Sygnał z odprowadzenia V1 tego samego nagrania. Morfologia QRS w V1 jest z reguły mniej wyrażona niż w MLII, co widać na rysunku — sygnał niebieski wykazuje mniejszą amplitudę piku R przy podobnych pozycjach czasowych QRS. Jednoczesna obecność obu kanałów pozwala różnicować pobudzenia nadkomorowe (APC) od komorowych (PVC), ponieważ QRS komorowe wykazują odmienną morfologię w V1.

[detect-out-2] linia zielona — sygnał detekcji QRS ((mwi − 2·mwi_thr) × 5)

Sygnał wyniku algorytmu. Wartość dodatnia oznacza wykryty zespół QRS — obwiednia całkowania ruchomego przekroczyła dwukrotność progu adaptacyjnego.
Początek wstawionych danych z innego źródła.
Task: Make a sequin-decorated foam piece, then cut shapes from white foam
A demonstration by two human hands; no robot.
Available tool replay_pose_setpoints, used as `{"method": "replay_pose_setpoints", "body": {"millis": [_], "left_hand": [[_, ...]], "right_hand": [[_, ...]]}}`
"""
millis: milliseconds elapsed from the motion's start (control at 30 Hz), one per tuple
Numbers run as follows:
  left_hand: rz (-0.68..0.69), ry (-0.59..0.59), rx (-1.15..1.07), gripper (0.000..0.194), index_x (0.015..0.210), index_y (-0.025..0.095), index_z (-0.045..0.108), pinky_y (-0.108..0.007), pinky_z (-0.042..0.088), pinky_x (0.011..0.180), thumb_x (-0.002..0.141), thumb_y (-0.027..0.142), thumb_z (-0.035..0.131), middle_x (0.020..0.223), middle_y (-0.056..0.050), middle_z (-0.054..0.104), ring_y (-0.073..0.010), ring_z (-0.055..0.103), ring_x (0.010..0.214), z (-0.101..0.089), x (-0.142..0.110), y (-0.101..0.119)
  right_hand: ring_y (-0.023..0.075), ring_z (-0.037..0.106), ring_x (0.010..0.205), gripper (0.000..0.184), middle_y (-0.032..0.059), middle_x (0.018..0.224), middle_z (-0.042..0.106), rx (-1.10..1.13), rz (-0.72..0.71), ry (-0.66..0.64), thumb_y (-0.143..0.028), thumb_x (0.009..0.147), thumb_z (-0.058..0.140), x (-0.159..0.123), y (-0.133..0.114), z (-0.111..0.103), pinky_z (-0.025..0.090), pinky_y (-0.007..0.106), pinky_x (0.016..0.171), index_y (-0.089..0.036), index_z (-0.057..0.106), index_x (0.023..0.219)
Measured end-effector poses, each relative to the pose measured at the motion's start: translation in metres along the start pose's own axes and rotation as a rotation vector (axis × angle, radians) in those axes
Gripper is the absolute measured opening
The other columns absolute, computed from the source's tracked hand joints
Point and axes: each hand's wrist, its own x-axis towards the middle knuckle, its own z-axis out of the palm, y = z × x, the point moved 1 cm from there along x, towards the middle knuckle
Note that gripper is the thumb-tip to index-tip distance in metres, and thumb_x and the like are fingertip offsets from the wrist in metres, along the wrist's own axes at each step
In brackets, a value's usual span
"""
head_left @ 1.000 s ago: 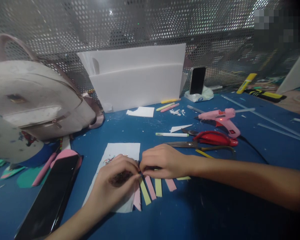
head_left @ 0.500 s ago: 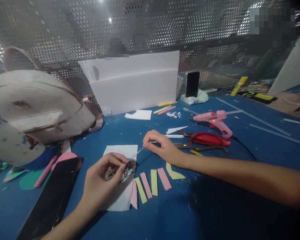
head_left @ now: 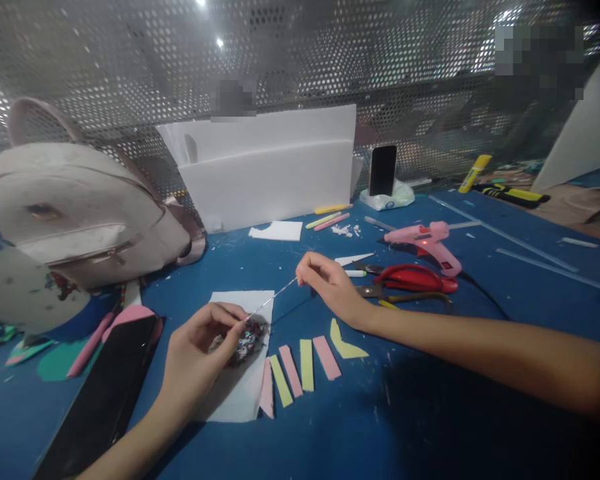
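A thin silvery strand (head_left: 273, 298) stretches taut between my two hands; whether it is wire or thread I cannot tell. My left hand (head_left: 207, 347) pinches its lower end between thumb and fingers, over a pile of shiny dark and silver bits (head_left: 250, 343). This pile lies on a white sheet of paper (head_left: 235, 397). Higher and to the right, my right hand (head_left: 327, 287) has its fingers closed on the other end. Pink and yellow strips (head_left: 307, 365) lie in a row beside the paper, near a bent yellow piece (head_left: 347, 343).
Behind my right hand are red-handled pliers (head_left: 415, 279), scissors (head_left: 373, 291) and a pink glue gun (head_left: 427, 243) with its cord. A black phone (head_left: 100, 387) lies at left, before a pale backpack (head_left: 80, 200). White boards (head_left: 270, 180) stand at the back against a perforated metal screen.
My right hand has moved a little right and up, and my left slightly left, so a longer stretch of strand shows between them. More of the shiny pile is visible.
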Motion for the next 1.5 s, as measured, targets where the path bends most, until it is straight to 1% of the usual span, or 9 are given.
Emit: {"method": "replay_pose_setpoints", "body": {"millis": [133,267,467,567,800,933,1100,1233,1500], "left_hand": [[0.018,-0.008,-0.023,0.011,0.076,0.019,0.058,-0.026,0.048,0.074,0.087,0.018,0.061,0.088,-0.003,0.062,-0.0152,0.059,0.087,0.000,0.000,0.001],[0.023,-0.004,-0.046,0.010,0.077,0.019,0.058,-0.025,0.048,0.075,0.087,0.017,0.061,0.089,-0.003,0.062,-0.0142,0.060,0.087,-0.001,0.000,0.003],[-0.003,-0.071,-0.097,0.012,0.076,0.018,0.059,-0.029,0.049,0.081,0.088,0.018,0.060,0.097,-0.006,0.067,-0.0177,0.063,0.095,0.003,-0.002,0.005],[-0.022,-0.112,-0.111,0.012,0.076,0.018,0.058,-0.030,0.050,0.080,0.088,0.018,0.060,0.092,-0.006,0.069,-0.0180,0.065,0.093,0.006,-0.004,0.006],[-0.040,-0.141,-0.106,0.011,0.076,0.018,0.060,-0.026,0.049,0.074,0.088,0.019,0.061,0.083,-0.004,0.068,-0.0159,0.065,0.084,0.006,-0.002,0.006],[-0.041,-0.144,-0.057,0.009,0.078,0.019,0.063,-0.026,0.048,0.070,0.086,0.019,0.063,0.081,-0.003,0.067,-0.0152,0.064,0.080,0.005,-0.002,0.004],[-0.076,-0.155,0.005,0.009,0.077,0.018,0.064,-0.028,0.047,0.068,0.085,0.023,0.064,0.078,-0.004,0.066,-0.0167,0.062,0.076,0.005,-0.004,0.002],[-0.084,-0.149,0.053,0.011,0.075,0.018,0.064,-0.028,0.046,0.065,0.083,0.025,0.065,0.074,-0.003,0.065,-0.0166,0.061,0.073,0.006,-0.004,0.004],[-0.093,-0.148,0.106,0.010,0.074,0.018,0.064,-0.028,0.045,0.062,0.082,0.024,0.065,0.071,-0.003,0.065,-0.0170,0.061,0.069,0.006,-0.004,0.007]], "right_hand": [[0.0120,0.048,0.071,0.020,0.0000,0.078,0.050,0.011,0.009,-0.023,-0.032,0.094,0.047,0.000,0.000,0.002,0.038,0.025,0.064,-0.019,0.050,0.080],[0.0118,0.051,0.076,0.011,0.0004,0.083,0.053,-0.031,-0.034,-0.099,-0.026,0.091,0.051,-0.001,-0.002,0.004,0.040,0.024,0.064,-0.018,0.050,0.082],[0.0118,0.055,0.079,0.006,0.0010,0.088,0.056,-0.088,-0.049,-0.201,-0.024,0.090,0.053,-0.003,-0.003,0.006,0.043,0.025,0.066,-0.018,0.054,0.087],[0.0118,0.056,0.080,0.006,0.0010,0.090,0.057,-0.113,-0.053,-0.212,-0.024,0.089,0.056,-0.002,-0.003,0.006,0.044,0.024,0.067,-0.018,0.056,0.087],[0.0107,0.056,0.077,0.003,0.0007,0.090,0.059,-0.124,-0.048,-0.226,-0.021,0.088,0.058,-0.001,-0.003,0.007,0.044,0.023,0.065,-0.019,0.058,0.088],[0.0117,0.058,0.080,0.004,0.0029,0.095,0.063,-0.090,-0.070,-0.289,-0.021,0.087,0.057,-0.002,-0.006,0.007,0.045,0.024,0.063,-0.018,0.058,0.089],[0.0113,0.059,0.079,0.003,0.0052,0.101,0.067,-0.008,-0.076,-0.356,-0.016,0.085,0.055,-0.006,-0.012,0.008,0.043,0.024,0.059,-0.018,0.053,0.087],[0.0101,0.057,0.073,0.005,0.0041,0.094,0.067,0.012,-0.062,-0.379,-0.014,0.083,0.054,-0.007,-0.012,0.008,0.041,0.023,0.057,-0.018,0.051,0.085],[0.0079,0.048,0.061,0.004,0.0001,0.080,0.057,-0.061,-0.080,-0.416,-0.017,0.082,0.056,-0.007,-0.009,0.008,0.040,0.023,0.055,-0.017,0.055,0.086]]}}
Na rysunku widoczne są dwa wyraźne dodatnie impulsy pokrywające się w czasie z pikami QRS na kanale MLII. Między uderzeniami linia pozostaje blisko zera lub nieznacznie poniżej — potwierdzając specyficzność detekcji.
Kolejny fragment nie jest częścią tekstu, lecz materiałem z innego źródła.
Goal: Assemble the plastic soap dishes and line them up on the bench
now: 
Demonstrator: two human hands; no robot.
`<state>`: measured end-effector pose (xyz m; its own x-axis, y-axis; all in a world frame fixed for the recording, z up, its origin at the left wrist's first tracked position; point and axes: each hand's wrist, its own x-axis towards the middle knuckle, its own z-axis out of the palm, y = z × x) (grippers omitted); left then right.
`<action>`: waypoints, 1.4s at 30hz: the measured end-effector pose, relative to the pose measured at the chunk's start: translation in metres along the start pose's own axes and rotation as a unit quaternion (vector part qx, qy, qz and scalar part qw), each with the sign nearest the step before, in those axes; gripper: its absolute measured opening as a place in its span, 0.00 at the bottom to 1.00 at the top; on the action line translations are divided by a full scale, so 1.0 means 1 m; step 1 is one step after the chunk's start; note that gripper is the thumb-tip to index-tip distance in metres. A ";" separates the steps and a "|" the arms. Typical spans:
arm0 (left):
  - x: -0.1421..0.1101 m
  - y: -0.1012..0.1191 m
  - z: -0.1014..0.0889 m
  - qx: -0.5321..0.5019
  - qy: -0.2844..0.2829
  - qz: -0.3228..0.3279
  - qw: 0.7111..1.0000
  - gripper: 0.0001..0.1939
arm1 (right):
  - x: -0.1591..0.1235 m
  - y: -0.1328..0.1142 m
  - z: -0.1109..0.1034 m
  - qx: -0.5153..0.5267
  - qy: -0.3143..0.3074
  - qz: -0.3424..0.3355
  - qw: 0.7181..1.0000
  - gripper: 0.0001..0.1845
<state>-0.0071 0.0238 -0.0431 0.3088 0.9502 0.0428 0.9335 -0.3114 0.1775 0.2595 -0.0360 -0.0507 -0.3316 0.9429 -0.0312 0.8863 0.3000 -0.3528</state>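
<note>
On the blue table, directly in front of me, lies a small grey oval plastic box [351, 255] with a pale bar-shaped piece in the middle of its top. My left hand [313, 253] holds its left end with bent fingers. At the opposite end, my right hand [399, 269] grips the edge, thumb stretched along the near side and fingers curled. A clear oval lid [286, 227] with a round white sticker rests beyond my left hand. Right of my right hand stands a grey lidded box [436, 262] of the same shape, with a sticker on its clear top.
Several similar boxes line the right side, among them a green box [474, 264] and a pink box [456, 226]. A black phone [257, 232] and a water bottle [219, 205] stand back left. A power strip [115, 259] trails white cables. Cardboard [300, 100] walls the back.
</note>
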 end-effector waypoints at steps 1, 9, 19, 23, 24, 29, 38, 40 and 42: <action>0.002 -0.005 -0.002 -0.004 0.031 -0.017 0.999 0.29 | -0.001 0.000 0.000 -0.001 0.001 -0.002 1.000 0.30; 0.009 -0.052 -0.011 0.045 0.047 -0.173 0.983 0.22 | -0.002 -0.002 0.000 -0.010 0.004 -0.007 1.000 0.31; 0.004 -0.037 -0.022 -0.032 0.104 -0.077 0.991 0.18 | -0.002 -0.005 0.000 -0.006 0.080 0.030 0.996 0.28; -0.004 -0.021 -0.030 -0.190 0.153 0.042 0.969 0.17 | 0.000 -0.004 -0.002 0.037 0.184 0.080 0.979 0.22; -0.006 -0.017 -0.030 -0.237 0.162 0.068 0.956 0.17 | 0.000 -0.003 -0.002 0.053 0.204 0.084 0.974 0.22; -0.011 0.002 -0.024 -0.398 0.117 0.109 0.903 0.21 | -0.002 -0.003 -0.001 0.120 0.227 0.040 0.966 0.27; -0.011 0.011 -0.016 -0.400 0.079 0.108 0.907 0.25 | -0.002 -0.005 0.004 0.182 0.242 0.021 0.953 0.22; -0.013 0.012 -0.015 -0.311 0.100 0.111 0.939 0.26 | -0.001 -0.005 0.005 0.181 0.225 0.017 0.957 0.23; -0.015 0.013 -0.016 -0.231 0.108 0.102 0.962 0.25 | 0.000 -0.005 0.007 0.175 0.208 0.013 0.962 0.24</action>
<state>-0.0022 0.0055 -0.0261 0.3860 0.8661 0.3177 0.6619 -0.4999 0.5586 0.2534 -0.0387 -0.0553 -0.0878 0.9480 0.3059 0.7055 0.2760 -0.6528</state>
Odstęp między dwoma widocznymi QRS wynosi w przybliżeniu 170 próbek, co przy 360 Hz daje:

RR ≈ 170 / 360 ≈ 0,47 s  →  HR ≈ 127 bpm

Wartość ta mieści się w zakresie odnotowanego w rekordzie 205 częstoskurczu komorowego (VT, 79–216 bpm), co sugeruje że wizualizowany fragment nagrania pochodzi z jednego z 6 epizodów VT odnotowanych przez kardiologów MIT-BIH.

Schemat przepływu procesu

Poniższy diagram pokazuje kompletny przepływ danych od surowego nagrania MIT-BIH do identyfikacji arytmii, ze wskazaniem miejsca, w którym RetractorDB realizuje algorytm Pan-Tompkins, oraz powiązania z klasycznymi metodami rozpoznawania arytmii:

Schemat przepływu danych w procesie detekcji QRS i identyfikacji arytmii

Rys. 50 Przepływ danych — od nagrania MIT-BIH przez potok Pan-Tompkins w RQL do wizualizacji i identyfikacji arytmii

Prawa gałąź diagramu — Identyfikacja arytmii — reprezentuje klasyczne metody analizy po detekcji QRS, które można zbudować jako kolejne zapytania RQL nadbudowane na strumieniu detect_out:

MetodaOpisPowiązanie z QRS
Interwały RRCzas między kolejnymi QRS → HRbezpośrednio z pozycji detekcji
HRV (zmienność)Odchylenie standardowe RRstatystyki strumienia RR
Klasyfikacja PVCSzerokość QRS > 120 ms, morfologia V1szerokość okna mwi
Detekcja VTSekwencja ≥ 3 PVC z HR > 100 bpmRULE na strumieniu HR+PVC
Detekcja APCWczesny, wąski QRS poprzedzający pauzęmorfologia MLII vs V1

RetractorDB udostępnia operatory RULE oraz agregaty okienkowe (.avg, .sumc), które umożliwiają implementację powyższych metod w tym samym języku zapytań RQL, bez wychodzenia poza środowisko systemu. Detekcja QRS jest pierwszym i niezbędnym etapem tej hierarchii.